▸ **WHAT TO DO**
Lines from the beginning of the data below through the one containing "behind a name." are to be printed exactly as they appear.

▸ **SUPPLIED MATERIAL**
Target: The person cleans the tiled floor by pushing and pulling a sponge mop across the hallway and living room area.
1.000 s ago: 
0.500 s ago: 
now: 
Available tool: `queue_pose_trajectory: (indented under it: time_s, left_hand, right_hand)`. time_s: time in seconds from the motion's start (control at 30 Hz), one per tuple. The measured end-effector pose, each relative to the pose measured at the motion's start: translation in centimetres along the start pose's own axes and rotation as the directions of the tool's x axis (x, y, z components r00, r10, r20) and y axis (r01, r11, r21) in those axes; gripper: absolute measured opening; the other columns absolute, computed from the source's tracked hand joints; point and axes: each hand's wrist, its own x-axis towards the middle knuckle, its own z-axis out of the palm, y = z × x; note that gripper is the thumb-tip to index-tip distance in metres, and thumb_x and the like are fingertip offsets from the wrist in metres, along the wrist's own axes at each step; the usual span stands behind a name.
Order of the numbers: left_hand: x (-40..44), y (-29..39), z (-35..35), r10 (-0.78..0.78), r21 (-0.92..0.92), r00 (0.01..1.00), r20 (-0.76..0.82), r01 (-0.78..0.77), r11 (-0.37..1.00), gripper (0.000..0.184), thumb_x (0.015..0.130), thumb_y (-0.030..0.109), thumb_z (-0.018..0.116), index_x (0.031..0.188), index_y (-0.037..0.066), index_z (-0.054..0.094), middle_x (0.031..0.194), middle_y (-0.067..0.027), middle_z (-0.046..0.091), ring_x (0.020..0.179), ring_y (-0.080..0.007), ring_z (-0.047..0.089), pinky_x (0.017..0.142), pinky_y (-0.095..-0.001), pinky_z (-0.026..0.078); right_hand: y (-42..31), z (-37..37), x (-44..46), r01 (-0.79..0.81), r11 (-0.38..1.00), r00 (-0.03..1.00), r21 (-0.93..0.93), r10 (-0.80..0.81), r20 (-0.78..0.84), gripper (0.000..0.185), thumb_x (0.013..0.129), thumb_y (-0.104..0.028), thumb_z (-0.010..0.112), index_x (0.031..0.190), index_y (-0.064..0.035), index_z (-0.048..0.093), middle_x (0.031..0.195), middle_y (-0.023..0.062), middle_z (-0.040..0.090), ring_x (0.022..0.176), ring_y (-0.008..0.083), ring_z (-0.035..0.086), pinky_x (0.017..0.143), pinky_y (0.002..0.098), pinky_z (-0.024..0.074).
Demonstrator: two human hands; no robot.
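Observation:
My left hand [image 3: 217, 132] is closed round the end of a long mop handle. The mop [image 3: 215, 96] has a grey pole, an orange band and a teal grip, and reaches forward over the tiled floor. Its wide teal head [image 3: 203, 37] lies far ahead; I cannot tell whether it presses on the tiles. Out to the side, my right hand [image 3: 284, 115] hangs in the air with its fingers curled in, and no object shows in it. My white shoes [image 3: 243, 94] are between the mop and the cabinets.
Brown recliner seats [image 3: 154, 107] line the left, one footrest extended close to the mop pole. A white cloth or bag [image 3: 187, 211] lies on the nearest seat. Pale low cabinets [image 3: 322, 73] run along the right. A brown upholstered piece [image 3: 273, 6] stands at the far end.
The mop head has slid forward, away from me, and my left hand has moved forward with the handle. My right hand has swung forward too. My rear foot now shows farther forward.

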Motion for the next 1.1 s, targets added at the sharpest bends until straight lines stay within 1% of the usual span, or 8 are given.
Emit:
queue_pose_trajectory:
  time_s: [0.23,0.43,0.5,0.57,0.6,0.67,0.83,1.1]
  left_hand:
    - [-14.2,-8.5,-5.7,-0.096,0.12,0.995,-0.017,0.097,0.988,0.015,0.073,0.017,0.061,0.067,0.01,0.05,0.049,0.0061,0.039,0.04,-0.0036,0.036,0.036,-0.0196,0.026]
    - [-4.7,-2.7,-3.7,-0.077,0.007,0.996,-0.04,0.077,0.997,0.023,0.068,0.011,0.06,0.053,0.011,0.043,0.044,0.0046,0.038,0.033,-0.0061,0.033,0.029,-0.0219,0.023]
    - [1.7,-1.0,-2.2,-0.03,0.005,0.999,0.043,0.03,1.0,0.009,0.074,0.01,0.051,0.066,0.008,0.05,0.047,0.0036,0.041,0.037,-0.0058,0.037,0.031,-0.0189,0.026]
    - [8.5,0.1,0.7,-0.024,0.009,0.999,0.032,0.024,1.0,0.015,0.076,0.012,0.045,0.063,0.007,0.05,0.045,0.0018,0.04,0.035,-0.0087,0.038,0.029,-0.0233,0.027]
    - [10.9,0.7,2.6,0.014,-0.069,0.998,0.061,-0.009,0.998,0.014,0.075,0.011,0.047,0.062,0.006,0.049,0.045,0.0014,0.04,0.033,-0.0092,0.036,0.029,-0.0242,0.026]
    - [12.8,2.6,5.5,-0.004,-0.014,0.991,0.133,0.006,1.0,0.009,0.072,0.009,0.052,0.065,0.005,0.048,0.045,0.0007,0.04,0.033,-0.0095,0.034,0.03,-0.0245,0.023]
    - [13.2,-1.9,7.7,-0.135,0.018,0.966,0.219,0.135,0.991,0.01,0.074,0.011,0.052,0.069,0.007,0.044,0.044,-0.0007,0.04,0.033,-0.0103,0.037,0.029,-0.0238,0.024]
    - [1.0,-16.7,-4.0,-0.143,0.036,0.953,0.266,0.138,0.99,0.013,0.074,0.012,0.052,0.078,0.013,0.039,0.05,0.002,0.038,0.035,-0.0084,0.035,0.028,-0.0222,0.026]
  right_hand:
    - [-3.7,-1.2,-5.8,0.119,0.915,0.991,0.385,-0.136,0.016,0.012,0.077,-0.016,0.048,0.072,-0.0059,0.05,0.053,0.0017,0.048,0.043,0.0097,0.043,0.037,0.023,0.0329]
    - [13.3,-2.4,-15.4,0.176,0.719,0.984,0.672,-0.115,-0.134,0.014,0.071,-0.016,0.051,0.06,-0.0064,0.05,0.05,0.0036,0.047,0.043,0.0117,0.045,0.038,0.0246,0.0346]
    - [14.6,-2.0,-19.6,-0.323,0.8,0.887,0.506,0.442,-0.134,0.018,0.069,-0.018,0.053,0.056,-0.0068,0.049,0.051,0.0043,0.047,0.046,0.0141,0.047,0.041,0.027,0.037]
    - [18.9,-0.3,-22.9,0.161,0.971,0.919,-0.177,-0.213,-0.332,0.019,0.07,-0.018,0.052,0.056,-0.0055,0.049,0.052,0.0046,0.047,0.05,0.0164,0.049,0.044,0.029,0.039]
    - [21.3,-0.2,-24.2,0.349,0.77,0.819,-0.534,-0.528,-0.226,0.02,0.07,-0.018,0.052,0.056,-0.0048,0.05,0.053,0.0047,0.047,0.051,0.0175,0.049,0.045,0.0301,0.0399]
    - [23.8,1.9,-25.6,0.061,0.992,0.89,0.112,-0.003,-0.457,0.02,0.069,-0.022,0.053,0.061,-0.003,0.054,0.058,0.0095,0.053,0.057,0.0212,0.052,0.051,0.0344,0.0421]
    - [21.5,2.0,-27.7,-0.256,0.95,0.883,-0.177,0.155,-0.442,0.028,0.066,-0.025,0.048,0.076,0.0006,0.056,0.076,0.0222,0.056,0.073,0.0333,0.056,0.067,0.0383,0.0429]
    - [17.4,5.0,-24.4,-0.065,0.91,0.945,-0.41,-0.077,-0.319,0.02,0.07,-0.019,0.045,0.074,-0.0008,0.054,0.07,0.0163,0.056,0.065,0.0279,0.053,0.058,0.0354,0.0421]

▸ **RESPONSE**
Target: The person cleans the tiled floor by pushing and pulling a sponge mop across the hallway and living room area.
1.000 s ago: 
0.500 s ago: 
now: 
Available tool: `queue_pose_trajectory: (indented under it: time_s, left_hand, right_hand)`. time_s: time in seconds from the motion's start (control at 30 Hz), one per tuple. The measured end-effector pose, each relative to the pose measured at the motion's start: translation in centimetres along the start pose's own axes and rotation as the directions of the tool's x axis (x, y, z components r00, r10, r20) and y axis (r01, r11, r21) in those axes; gripper: absolute measured opening; the other columns absolute, computed from the source's tracked hand joints; point and axes: each hand's wrist, its own x-axis towards the middle knuckle, its own z-axis out of the palm, y = z × x; note that gripper is the thumb-tip to index-tip distance in metres, and thumb_x and the like are fingertip offsets from the wrist in metres, along the wrist's own axes at each step; the usual span stands behind a name.

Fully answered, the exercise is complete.